Au royaume des impératrices de la route, la BMW R1200RT et la Yamaha FJR1300 comptent parmi les plus souveraines des motos. En 2014, chacune fourbit et modernise méchamment ses armes pour régner. MNC les oppose dans un duel de tsars... Essai comparatif.
Malgré une hauteur de selle et une contenance de réservoir similaires (25 litres), l'accessibilité diffère grandement entre la FJR1300 et la R1200RT. Copieusement évidés, les flancs de réservoir de la BMW écartent déjà nettement moins les jambes, l'arcade qui en découle restant étonnamment contenue au vu de ses mensurations.
Un pilote d'1m75 pose ainsi les semelles de ses bottes à plat, tandis qu'il lui sera impossible d'être aussi solidement campé sur ses pieds avec la Yamaha.

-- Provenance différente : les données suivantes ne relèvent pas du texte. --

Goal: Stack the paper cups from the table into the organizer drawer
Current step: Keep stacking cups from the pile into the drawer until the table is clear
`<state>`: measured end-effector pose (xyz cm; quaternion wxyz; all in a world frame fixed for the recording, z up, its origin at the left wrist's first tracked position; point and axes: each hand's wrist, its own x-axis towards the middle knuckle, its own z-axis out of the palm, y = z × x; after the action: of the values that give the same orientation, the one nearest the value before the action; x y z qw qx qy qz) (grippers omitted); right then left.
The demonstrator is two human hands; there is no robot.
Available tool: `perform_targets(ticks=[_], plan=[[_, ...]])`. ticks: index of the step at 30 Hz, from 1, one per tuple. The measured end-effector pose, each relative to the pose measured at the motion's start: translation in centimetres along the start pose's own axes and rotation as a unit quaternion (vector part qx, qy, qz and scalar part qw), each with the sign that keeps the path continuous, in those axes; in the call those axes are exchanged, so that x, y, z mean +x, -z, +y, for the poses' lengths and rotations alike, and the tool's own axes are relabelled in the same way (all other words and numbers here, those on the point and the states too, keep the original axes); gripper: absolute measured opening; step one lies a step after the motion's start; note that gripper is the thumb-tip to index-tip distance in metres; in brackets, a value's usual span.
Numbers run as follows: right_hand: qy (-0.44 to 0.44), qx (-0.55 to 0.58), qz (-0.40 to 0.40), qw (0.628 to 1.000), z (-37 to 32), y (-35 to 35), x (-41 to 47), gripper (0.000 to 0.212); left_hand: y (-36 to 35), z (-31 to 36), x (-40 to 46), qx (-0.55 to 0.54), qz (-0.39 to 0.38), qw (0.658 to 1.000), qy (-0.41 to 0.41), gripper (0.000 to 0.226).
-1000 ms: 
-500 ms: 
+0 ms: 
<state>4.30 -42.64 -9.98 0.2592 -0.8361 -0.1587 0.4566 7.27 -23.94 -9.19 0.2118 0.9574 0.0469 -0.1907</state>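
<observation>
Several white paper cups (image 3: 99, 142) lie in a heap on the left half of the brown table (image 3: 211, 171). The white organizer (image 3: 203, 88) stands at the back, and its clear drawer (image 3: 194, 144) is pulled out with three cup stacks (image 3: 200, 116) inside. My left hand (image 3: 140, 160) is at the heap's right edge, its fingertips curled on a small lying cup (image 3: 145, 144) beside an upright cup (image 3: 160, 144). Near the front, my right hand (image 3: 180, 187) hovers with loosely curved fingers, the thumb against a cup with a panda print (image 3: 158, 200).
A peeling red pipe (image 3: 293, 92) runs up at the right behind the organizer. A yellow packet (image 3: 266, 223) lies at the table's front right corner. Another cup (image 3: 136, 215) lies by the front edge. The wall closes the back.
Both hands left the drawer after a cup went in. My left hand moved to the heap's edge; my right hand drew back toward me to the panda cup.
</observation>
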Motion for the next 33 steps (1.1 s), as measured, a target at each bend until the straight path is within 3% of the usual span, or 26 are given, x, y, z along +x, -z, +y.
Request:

Signalons au passage que la hauteur d'assise varie facilement de 805 à 825 mm sur les deux motos, par l'intermédiaire de cales. Une possibilité dont on use volontiers sur la BMW afin de diminuer le repli imposé aux (grandes) jambes, plus prononcé que sur la FJR1300 à position de selle équivalente.
Positionné plus en avant et moins large (73 cm mesurés contre 80 pour la BMW), le guidon de la Yamaha occasionne une posture un peu plus inclinée que sur l'allemande. Pour autant, pas de quoi cataloguer la FJR1300AE au rayon "Sport-GT" : la position reste détendue - bras à l'horizontale et jambes à peine fléchies - et incite à enquiller de la borne !
Plus moelleuses, les selles de la R1200RT offrent un accueil digne d'un sofa au pilote et à son invité. La mousse de ses assises fait penser à celles utilisées dans les matelas haut de gamme à mémoire de forme, qui épousent parfaitement chaque contour de l'anatomie. Les passagers de la routière d'outre-Rhin goûteront aussi ses poignées de maintien plus faciles à appréhender, car offrant plus d'espace pour y glisser ses mains. Surtout avec de gros gants d'hiver !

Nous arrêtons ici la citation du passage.